Zitat von Michael aus Zofingen
Hatte mein Rucksack auf den Beinen Wunder bewirkt? Vermutlich nein, denn hinter mir vernahm ich eine Stimme: „Wo willst du hinfahren?“ Darauf eine Antwort auf Deutsch mit etwas englischem Akzent: „Nach Freiburg, wollen Sie meine Fahrkarte sehen?“ „Die kannst du uns draußen zeigen!“ war die barsche Antwort. Der Zug hielt an, und danach sah ich, wie die drei Kalkmützen einen ca. 30jährigen Schwarzen aus dem Zug führten, um dort Fahrkarte oder was auch immer zu kontrollieren. Mir tat der Mann leid. Er trug (anders als ich) eine ordentliche Jacke, eine lange Stoffhose (keine löchrige Jeans), geschlossene Schuhe und (genau wie ich) keine Mütze. Nur weil er eine schwarze Haut hatte, wurde er derart von den Polizisten gegängelt. Ich bin fest davon überzeugt, daß es eingeplant war, den Mann daran zu hindern, pünktlich am Ziel zu sein, Schikaneverbot hin oder her.

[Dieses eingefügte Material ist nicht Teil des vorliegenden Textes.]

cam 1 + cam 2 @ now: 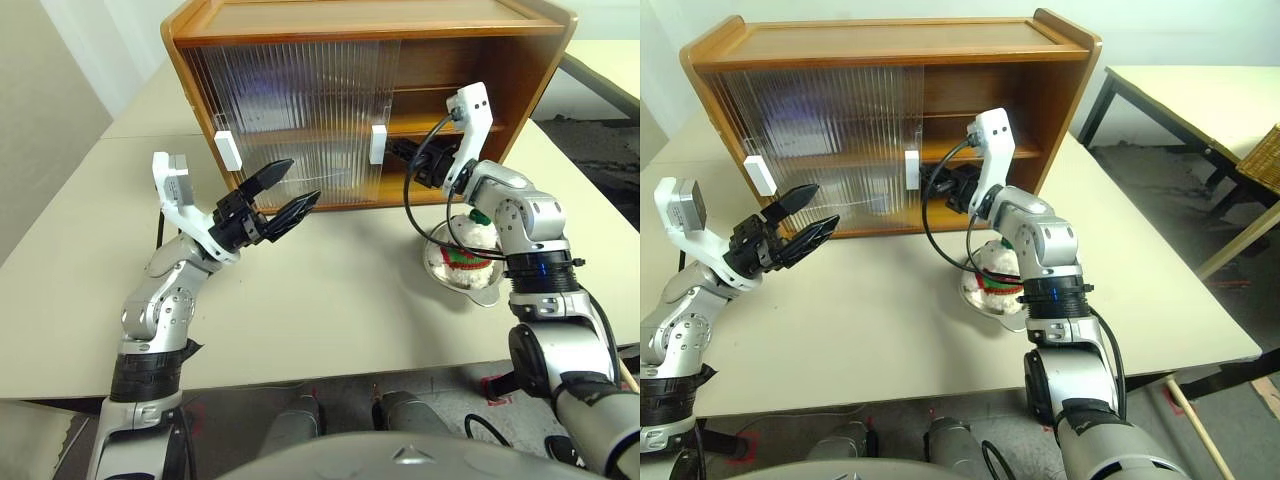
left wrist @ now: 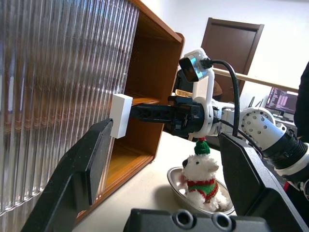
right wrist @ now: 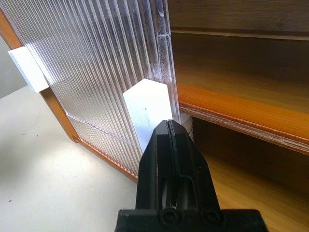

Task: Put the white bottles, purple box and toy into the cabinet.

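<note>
Left gripper [image 1: 283, 196] hangs with jaws spread wide and empty before the cabinet [image 1: 480, 60] and its ribbed doors. Right gripper [image 2: 140, 112], jaws clenched on nothing, tips at the white door handle [image 1: 378, 145]. The toy [image 2: 202, 176] sits in a steel bowl [image 2: 175, 177] below that arm, outside both jaws.

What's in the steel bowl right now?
The toy sits upright in the bowl: white plush, green hat, red-and-green band. Whether anything lies under it cannot be seen; its body covers the bowl's bottom.

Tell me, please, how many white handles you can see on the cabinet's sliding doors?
2: the left handle on the front door's left edge, the right handle beside the open section.
</note>
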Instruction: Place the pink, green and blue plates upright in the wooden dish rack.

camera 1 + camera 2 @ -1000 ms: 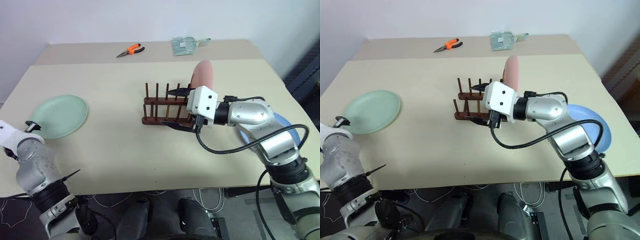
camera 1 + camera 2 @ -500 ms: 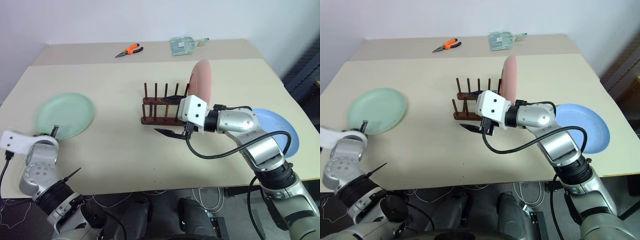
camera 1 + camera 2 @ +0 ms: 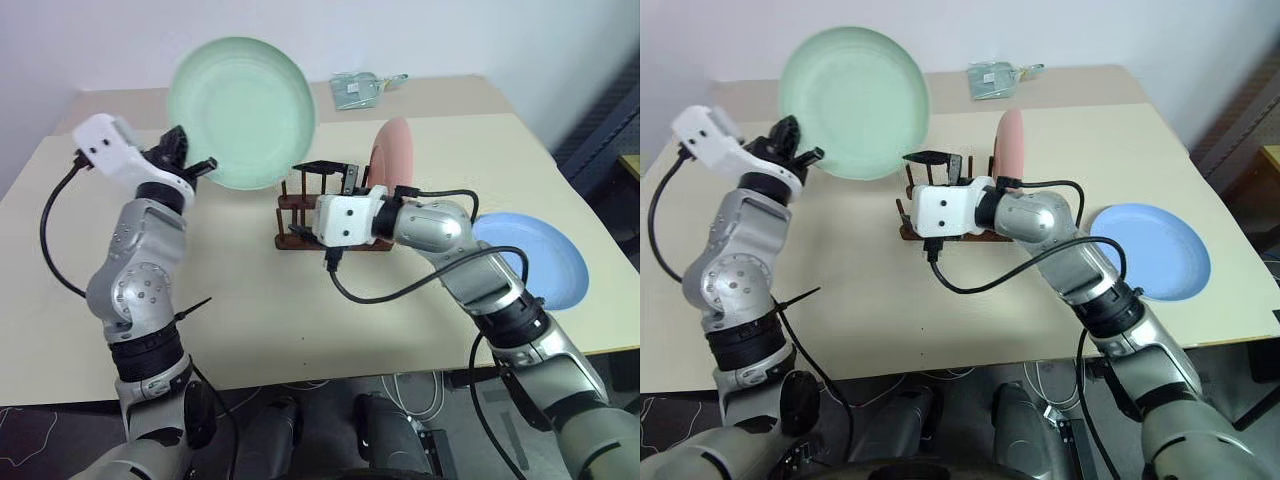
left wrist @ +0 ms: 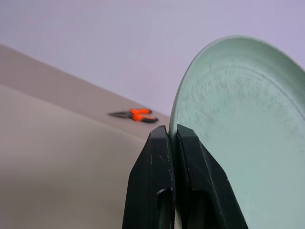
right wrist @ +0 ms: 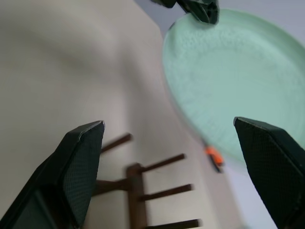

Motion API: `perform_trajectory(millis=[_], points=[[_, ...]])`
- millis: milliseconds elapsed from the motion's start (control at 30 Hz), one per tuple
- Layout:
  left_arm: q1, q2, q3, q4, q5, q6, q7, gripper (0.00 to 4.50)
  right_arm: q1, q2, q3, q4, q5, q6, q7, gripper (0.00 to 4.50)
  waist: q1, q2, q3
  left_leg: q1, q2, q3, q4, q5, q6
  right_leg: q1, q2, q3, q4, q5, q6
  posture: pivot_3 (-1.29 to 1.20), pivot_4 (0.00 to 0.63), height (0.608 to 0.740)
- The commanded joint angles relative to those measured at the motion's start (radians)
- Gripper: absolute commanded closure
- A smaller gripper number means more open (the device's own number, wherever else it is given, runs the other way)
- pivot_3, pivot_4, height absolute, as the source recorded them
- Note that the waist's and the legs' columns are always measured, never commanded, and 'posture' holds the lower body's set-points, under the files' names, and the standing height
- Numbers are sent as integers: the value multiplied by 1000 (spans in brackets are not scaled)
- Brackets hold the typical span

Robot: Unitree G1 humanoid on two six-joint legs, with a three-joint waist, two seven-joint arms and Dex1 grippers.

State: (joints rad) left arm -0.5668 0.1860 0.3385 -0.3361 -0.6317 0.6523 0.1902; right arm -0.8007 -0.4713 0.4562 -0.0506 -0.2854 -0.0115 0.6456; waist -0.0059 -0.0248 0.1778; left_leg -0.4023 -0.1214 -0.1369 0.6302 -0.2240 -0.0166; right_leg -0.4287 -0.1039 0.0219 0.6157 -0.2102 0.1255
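Observation:
The pale green plate [image 3: 240,98] hangs in the air, upright and facing me, above the table's left half. My left gripper [image 3: 190,160] is shut on its lower left rim, and the black fingers [image 4: 162,157] pinch the edge. The pink plate [image 3: 395,150] stands upright at the right end of the dark wooden dish rack [image 3: 300,225]. My right gripper [image 3: 310,198] is open at the rack's left end, its fingers [image 5: 81,167] spread wide with the rack's pegs [image 5: 152,191] between them. The blue plate [image 3: 530,262] lies flat on the table at the right.
Orange pliers [image 4: 138,115] lie at the table's far side, behind the raised green plate. A clear packet [image 3: 365,88] lies at the back edge. The beige table [image 3: 230,290] has bare room in front of the rack.
My left gripper shut on the green plate's rim and lifted it off the table, up and to the right. My right gripper slid left along the rack, away from the pink plate, and rolled.

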Motion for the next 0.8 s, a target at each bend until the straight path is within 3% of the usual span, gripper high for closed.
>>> perform_trajectory(millis=[33,133,333,433,533,600,733,800], points=[[-28,2,-61,-85,9,0,-22,4498,-72,4,28,91,-143,-99,-71,280,-3,0,0,0,0,0,0,0,0,0,0,0,0,0,0,0,150,739],[-28,-27,-52,-93,-17,10,0,4500,-77,5,33,141,-198,-138,-95,1334,-4,0,0,0,0,0,0,1,-1,0,0,0,0,0,0,0,150,739],[-3,-31,-54,-105,-33,16,-27,4500,-62,10,23,150,-248,-171,-110,4397,-7,0,0,0,1,0,-1,1,-1,0,1,0,0,0,0,0,150,739],[-10,-30,-39,-98,-42,3,-40,3569,-52,16,23,140,-273,-194,-119,4500,-6,0,0,0,1,0,-1,1,-2,0,1,0,0,0,0,0,150,739],[-72,-45,49,-81,-54,-106,-9,2116,-45,30,9,133,-276,-211,-133,4500,-5,0,1,0,1,0,0,1,-2,0,1,0,0,0,0,0,150,739],[-104,-43,107,-58,-55,-160,21,2116,-39,37,-2,129,-269,-218,-138,4500,-7,0,1,0,1,0,-1,1,-2,0,1,0,0,0,-1,0,150,739],[-86,93,187,31,91,-267,26,2116,-3,66,-79,83,-164,-212,-149,4500,-10,0,1,2,2,1,-3,2,-3,0,2,1,0,0,-1,0,150,739],[10,188,163,78,198,-304,-32,2116,30,96,-154,11,2,-177,-108,4500,-10,0,1,2,2,1,-3,2,-3,0,2,1,0,1,-1,0,150,739]])
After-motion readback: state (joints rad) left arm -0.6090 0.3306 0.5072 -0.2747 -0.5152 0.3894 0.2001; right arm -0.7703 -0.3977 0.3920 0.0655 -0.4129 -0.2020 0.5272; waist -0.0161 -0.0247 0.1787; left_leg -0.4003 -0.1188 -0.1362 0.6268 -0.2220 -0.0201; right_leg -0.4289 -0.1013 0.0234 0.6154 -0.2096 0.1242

Diese Beamten fühlten sich dank ihrer Uniform (und ihrer Schußwaffe) – und weil sie in der Überzahl sind – als was Besseres, egal wegen was. In diesem Fall war es die schwarze Haut, bei mir in der S-Bahn Zürich-Wettingen war es vor einigen Wochen meine „für mein Alter unpassende Kleidung“, und vor etwas mehr als 70 Jahren war es in Deutschland – ach reden wir nicht drüber!

Dann setzte sich der Zug wieder in Bewegung. Am liebsten hätte ich da Zugfenster geöffnet und den Beamten ein paar passende Worte nachgerufen. Aber leider lassen sich diese verdammten Fenster in den heutigen Zügen nicht mehr öffnen. Also begnügte ich mich damit diese Worte in (für mich) normaler Lautstärke vor mich hin: „Scheiß Bullen! Rassisten! Nazischweine! Pädophiler Abschaum!“



Daß auch in Deutschland "Verdächtige" aus einem fahrenden Zuge herausgeholt werden, wundert mich zwar, weil ich dergleichen noch nicht erlebt habe (und so bald wohl auch nicht erleben werde, weil ich meine "Bahncard 50" gekündigt habe und die bisherige zum 30.11.2015 abläuft). Bei "fremdländisch" aussehenden Menschen ist aber zu bedenken, daß es sich meist um Bürger nichteuropäischer Staaten handelt, bei denen man überprüfen muß, ob sie eine Aufenthaltsberechtigung oder ein Visum haben. Und diesmal nehme ich trotz unverminderter Wertschätzung Deiner Person Anstoß an Deinem Geschimpfe (und das will etwas heißen), zumal Du gar nicht betroffen warst. Polizisten als "Nazis" und "Pädophile" zu bezeichnen, geht mir eindeutig zu weit.

Barfüßige Herbstgrüße,
Markus U.


Engel Offline




Beiträge: 1.438
Punkte: 666

02.11.2015 21:52
#3 RE: Klassentreffen mit Hindernissen, Teil 1 Zitat · Antworten

Zitat von Markus U. im Beitrag #2
...Polizisten als "Nazis" und "Pädophile" zu bezeichnen, geht mir eindeutig zu weit.

Barfüßige Herbstgrüße,
Markus U.





Ich wollte ja ursprünglich "nur" auf den letzten Teil von Micha's mal wieder super geschriebenen Bericht antworten. Aber die von Dir Markus angeführte Textstelle "zwingt" mich auch hier etwas dazu zu schreiben.
Sicher ist auch mir die Aversion Micha's (und nicht nur die Seine) gegenüüber Ordnungshütern aller Couleur bekannt und ob seiner Erlebnisse mit ihnen kann ich das auch teils nachvollziehen. Aber solche Titulierungen sind dann auch für mich etwas zu krass. Selbst wenn die Nazikeule in Deutschland z.Z. ein beliebtes und fast salonfähiges Mittel dafür ist seinen Unmut gegenüber jeder negativen Handlung an "Fremdländern" kund zu tun, ist dass im Zusammenhang mit behördlichen Kontrollen nicht zu rechtfertigen. Wenn Du mal nachforschst wieviele "Ausländer" illegal in Deutschland leben und wieviele der traumatisierten Flüchtlinge alleine dieses Jahr in unserem Land ohne jegliche Erfassung verschwunden sind, dann bleibt garnichts anderes übrig als jeden mit fremdländiscem Aussehen als potenziellen Illegalen zu kontrollieren.
Und der Begriff "Pädophile" ist im Zusammenhang mit Polizisten schon garnicht tragbar. Der ist da schon eher auf Grünenpolitiker und katholische Priester anzuwenden obwohl man da auch nicht pauschalisieren darf. Klar gibt es in beiden Gruppierungen schwarze Schafe, aber das Gros ist doch als "normal" anzusehen.